Wednesday, September 06, 2006

I don't care if it's the same -- It's still creepy.

Seeing the reaction to Facebook's facelift is entertaining at the least. While many, including my brother and Mark Zuckerberg himself, contend that nothing essentially changed on the site -- that it's merely only making what you could already find easier to find -- I still say it ups the stalking capabilities several unwelcome notches. What's great is seeing media coverage: Time, The Wall Street Journal and Forbes, to name a few. Now old people are wondering what the crap Facebook is while undergrads and people who spend too much time on the site are up in arms that their beloved addiction is changing.

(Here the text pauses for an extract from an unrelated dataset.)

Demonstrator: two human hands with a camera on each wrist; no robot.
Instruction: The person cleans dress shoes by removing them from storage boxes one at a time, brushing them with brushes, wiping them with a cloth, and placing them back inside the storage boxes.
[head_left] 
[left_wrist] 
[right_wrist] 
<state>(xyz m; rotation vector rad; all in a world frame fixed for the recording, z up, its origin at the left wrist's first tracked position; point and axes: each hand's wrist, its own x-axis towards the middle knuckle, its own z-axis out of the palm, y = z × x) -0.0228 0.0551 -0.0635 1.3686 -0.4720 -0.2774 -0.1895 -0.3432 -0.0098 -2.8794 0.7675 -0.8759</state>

What makes the mini-feed somewhat invasive:
1. Technically, you could have seen whose wall I was posting on, if you checked every one of my friend's walls, or if we had a wall-to-wall conversation. Maybe it's just me, but I never scanned people's walls, trying to piece together conversations.
2. Before, you couldn't see what invitation I'd just turned down, or what group I just left.
3. Yes, Mark, it is just putting the information people used to go digging for out in the open, but the people who would go digging for that information probably border on stalkers.
4. Saying that someone updated new photos or changed their profile is interesting, but we don't need to know that I wrote on Justin's wall at 2:53 p.m. Wednesday.

By having a Facebook profile, we're already putting ourselves out onto the Web. So, we can't really complain. But we're still going to. We'd convinced ourselves that somehow, we still have privacy online. This is just reiterating to us that we don't. And that's just creepy.